▸ YOUR ASSIGNMENT
The whole listing is to be written out again exactly; the pictures are not.

▸ DATA BELOW
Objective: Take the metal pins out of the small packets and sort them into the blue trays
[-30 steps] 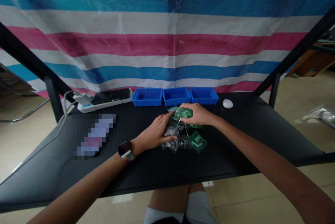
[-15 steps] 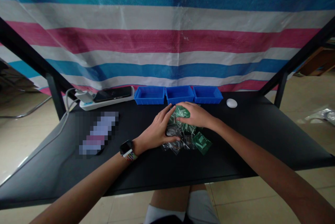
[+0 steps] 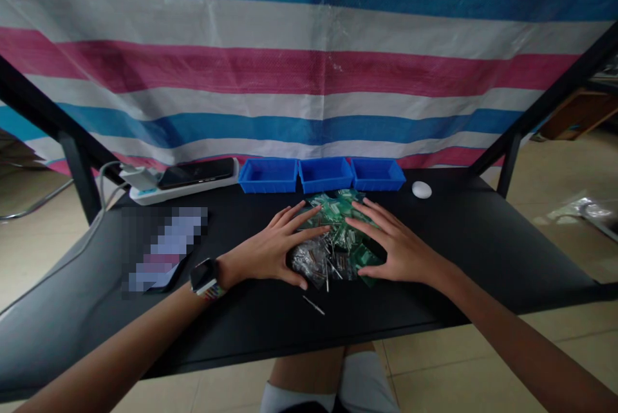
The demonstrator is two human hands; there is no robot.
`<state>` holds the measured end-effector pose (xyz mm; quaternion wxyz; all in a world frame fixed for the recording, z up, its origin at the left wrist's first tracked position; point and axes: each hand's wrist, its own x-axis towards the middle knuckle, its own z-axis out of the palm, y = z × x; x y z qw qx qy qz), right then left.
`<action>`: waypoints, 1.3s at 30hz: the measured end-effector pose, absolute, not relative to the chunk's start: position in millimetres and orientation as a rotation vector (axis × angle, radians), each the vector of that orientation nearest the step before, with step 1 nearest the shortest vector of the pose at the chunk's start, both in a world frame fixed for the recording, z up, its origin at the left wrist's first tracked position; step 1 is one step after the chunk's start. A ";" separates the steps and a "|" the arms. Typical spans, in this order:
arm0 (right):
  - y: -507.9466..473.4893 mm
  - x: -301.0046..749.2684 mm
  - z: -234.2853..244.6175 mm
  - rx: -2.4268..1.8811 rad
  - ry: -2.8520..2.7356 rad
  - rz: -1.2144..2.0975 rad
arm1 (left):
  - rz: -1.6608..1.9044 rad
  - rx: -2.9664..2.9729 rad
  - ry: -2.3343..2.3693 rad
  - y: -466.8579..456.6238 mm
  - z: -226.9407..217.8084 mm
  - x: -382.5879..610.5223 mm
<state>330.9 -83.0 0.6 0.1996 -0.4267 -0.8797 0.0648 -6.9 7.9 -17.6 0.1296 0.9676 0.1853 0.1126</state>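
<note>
A heap of small clear plastic bags (image 3: 333,239) lies in the middle of the black table (image 3: 483,239); some hold green circuit boards, others thin metal parts. My left hand (image 3: 270,249), with a watch on its wrist, rests flat on the heap's left side, fingers spread. On the right side lies my right hand (image 3: 393,246), also flat and spread. Neither hand grips anything. One thin metal pin (image 3: 313,305) lies loose just in front of the heap.
Three blue bins (image 3: 322,174) stand in a row behind the heap. A white power strip (image 3: 183,186) with a dark phone on it sits at the back left, and a small white round object (image 3: 421,190) at the back right. A striped tarp hangs behind.
My right hand let go of the green bag it held above the heap. Both hands came toward me and spread flat over the bags. A pin now lies loose in front.
</note>
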 end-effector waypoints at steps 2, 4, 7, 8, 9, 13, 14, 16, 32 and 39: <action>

▸ ANSWER SECTION
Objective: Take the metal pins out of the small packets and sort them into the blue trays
[-30 steps] 
[-15 steps] 
[+0 steps] 
The demonstrator is two human hands; there is no robot.
`<state>` holds the measured end-effector pose (xyz mm; quaternion wxyz; all in a world frame fixed for the recording, z up, its origin at the left wrist's first tracked position; point and axes: each hand's wrist, its own x-axis towards the middle knuckle, its own z-axis out of the palm, y = z × x; x y z qw qx qy qz), right then left.
`<action>`: waypoints, 1.3s at 30hz: the measured end-effector pose, absolute, not relative to the chunk's start: position in millimetres and orientation as a rotation vector (axis × angle, radians), each the vector of that orientation nearest the step before, with step 1 nearest the shortest vector of the pose at the chunk's start, both in a world frame fixed for the recording, z up, its origin at the left wrist's first tracked position; step 1 is one step after the chunk's start. A ";" separates the steps and a "|" the arms. Typical spans, in this order:
arm0 (right):
  - y: -507.9466..473.4893 mm
  - x: -301.0046..749.2684 mm
  - z: -234.2853..244.6175 mm
  - rx: -2.4268..1.8811 rad
  - ry: -2.8520..2.7356 rad
  - rz: -1.2144..2.0975 rad
arm1 (left):
  - rz: -1.6608..1.9044 rad
  - rx: -2.9664..2.9729 rad
  - ry: -2.3343..2.3693 rad
  - y: -466.8579..456.6238 mm
  - z: -226.9407..217.8084 mm
  - x: -382.5879..610.5223 mm
<state>330.9 -83.0 0.6 0.1996 -0.4267 -0.8797 0.0648 -6.9 7.9 -17.6 0.1296 0.9676 0.1853 0.1126</state>
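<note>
A heap of small clear plastic bags (image 3: 333,239) lies in the middle of the black table (image 3: 483,239); some hold green circuit boards, others thin metal parts. My left hand (image 3: 270,249), with a watch on its wrist, rests flat on the heap's left side, fingers spread. On the right side lies my right hand (image 3: 393,246), also flat and spread. Neither hand grips anything. One thin metal pin (image 3: 313,305) lies loose just in front of the heap.
Three blue bins (image 3: 322,174) stand in a row behind the heap. A white power strip (image 3: 183,186) with a dark phone on it sits at the back left, and a small white round object (image 3: 421,190) at the back right. A striped tarp hangs behind.
My right hand let go of the green bag it held above the heap. Both hands came toward me and spread flat over the bags. A pin now lies loose in front.
</note>
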 end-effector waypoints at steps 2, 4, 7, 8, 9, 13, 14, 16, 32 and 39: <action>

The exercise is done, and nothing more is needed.